Exercise requirements: Go through the data below and copy each line where the word "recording" occurs.

________________________

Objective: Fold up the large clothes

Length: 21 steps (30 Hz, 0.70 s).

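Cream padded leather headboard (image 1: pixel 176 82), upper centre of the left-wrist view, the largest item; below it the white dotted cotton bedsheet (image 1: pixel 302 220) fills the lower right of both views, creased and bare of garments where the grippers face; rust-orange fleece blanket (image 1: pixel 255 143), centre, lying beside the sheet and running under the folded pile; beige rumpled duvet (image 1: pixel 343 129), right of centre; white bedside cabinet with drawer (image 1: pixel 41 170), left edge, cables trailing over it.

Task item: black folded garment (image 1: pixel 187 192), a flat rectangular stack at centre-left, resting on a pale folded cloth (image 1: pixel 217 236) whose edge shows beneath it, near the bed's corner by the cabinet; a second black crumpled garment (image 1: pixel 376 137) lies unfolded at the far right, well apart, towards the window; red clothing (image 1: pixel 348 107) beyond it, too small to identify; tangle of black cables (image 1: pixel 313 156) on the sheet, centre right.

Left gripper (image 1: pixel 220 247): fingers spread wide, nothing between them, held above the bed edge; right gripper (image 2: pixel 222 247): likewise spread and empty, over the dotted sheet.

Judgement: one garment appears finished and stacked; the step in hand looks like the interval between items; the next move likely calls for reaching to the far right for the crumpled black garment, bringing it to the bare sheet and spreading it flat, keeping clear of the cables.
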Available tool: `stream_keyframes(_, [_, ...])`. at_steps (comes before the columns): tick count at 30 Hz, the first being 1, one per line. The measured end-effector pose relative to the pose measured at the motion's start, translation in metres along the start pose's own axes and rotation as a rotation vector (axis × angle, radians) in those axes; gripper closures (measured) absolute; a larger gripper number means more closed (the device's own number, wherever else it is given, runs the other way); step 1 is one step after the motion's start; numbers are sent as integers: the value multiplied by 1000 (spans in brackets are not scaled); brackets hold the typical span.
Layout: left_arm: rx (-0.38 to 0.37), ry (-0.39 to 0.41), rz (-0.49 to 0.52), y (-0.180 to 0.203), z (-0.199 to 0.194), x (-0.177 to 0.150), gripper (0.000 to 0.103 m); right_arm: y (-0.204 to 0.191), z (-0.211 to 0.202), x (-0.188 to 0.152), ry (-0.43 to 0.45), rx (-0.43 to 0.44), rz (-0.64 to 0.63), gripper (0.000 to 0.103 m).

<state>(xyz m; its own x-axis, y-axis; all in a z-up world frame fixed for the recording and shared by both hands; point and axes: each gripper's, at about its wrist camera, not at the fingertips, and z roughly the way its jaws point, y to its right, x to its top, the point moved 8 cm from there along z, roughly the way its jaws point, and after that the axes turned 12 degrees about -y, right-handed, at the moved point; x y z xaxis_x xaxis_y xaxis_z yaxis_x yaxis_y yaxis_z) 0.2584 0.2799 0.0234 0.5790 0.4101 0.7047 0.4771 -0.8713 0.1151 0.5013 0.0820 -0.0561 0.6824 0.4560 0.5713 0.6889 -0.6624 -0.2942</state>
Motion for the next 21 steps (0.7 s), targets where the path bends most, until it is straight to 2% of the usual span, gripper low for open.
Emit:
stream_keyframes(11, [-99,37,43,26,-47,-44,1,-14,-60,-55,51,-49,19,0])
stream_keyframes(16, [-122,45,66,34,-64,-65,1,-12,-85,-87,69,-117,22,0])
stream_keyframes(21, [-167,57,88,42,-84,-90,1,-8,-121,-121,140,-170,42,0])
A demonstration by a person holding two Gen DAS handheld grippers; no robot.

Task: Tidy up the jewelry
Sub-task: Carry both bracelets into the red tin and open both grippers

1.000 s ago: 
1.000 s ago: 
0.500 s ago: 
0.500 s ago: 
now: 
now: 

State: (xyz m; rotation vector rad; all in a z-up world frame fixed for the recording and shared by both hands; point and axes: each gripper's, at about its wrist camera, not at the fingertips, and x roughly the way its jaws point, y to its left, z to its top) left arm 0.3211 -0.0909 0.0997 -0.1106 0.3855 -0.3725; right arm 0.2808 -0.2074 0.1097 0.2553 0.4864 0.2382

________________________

Exercise response:
<state>(xyz m; its own x-axis, y-axis; all in a z-up world frame fixed for the recording and shared by both hands; point and axes: each gripper's, at about its wrist camera, not at the fingertips, and z roughly the way its jaws point, y to its right, x to its top, the point moved 8 cm from there along z, roughly the way its jaws point, and after that the axes turned 12 degrees about -y, right-handed, at the moved point; x y z xaxis_x xaxis_y xaxis_z yaxis_x yaxis_y yaxis_z) 0.2584 0.2799 0.0234 0.5790 0.4101 0.7047 0.4771 -0.8713 0.1151 0.5013 0.0820 -0.0561 0.6824 0.4560 0.5713 0.6889 -0.6624 -0.2942</state>
State: (xyz m; rotation vector rad; all in a z-up world frame fixed for the recording and shared by both hands; point and axes: each gripper's, at about its wrist camera, not at the fingertips, and x roughly the way its jaws point, y to its left, z to its top) left arm 0.3211 -0.0909 0.0997 -0.1106 0.3855 -0.3725; right arm 0.2808 -0.2074 0.1097 0.2553 0.4864 0.2382

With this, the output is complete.